Sa joie de pouvoir jouer à Augusta doit évidemment beaucoup au fait, pour elle, d’avoir suivi le Masters sur les écrans depuis ses plus jeunes années. « Avant d’être au Centre de performance, j’étais inscrite au Cned, se souvient-elle. Et cette semaine-là, je ne travaillais presque pas, je regardais le Masters à la place. » D’autres révisent bien leur bac devant Roland-Garros, après tout. « Ensuite, à Terre Blanche, le soir, on regardait le Masters tous ensemble », se remémore la Varoise.

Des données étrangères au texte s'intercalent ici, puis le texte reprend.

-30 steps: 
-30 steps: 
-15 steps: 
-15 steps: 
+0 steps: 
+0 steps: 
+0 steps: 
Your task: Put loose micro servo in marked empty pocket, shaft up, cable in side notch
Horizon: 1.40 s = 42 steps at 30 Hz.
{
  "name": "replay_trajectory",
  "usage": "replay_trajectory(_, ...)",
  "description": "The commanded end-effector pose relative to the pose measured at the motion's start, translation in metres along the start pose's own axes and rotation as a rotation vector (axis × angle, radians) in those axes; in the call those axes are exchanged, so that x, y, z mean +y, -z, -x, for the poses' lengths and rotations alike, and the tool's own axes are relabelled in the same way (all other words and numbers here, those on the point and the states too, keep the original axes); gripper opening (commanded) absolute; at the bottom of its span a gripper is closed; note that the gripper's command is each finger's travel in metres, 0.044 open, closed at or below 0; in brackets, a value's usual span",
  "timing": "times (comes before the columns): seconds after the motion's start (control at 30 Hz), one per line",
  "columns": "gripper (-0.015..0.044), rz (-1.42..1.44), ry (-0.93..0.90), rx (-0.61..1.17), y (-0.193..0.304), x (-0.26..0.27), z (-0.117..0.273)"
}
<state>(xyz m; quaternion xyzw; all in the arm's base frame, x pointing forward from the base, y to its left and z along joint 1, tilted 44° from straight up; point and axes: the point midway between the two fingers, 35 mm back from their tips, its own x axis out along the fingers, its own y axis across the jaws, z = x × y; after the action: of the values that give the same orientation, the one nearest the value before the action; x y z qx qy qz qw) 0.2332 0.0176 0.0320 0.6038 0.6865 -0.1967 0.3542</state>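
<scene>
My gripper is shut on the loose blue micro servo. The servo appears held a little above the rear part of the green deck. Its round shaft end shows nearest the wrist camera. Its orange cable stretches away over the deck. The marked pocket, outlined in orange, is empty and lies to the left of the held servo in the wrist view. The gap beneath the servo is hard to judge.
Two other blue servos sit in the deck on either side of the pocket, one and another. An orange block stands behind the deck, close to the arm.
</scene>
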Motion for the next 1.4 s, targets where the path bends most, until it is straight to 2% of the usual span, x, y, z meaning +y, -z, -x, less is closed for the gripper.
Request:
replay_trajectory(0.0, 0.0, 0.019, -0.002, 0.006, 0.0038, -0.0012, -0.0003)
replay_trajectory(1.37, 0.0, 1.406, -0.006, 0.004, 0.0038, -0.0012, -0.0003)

Cette fois, elle n’aura donc pas besoin d’écran pour contempler ce qui est l’un des plus célèbres parcours de golf du monde. Et cela commencera dès ce 31 mars au soir, lorsqu’un dîner d’ouverture du tournoi regroupera toutes les joueuses sur la terrasse du club-house, avec vue sur les greens du 9 et du 18. « La semaine dernière, j’ai parlé de ce tournoi avec Paula Martin, qui l’avait disputé en 2025, narre Camille Min-Gaultier. Elle n’avait pas bien joué, et pourtant, elle m’a dit que c’était dans son top 3 des tournois de l’année. » Des mots qui pèsent, lorsque l’on sait que l’Espagnole, l’an passé, a gagné The Women’s Amateur, le championnat d’Europe individuel Dames, le championnat d’Europe par équipes Dames, et a participé à The Amundi Evian Championship et à l’AIG Women’s Open. Excusez du peu.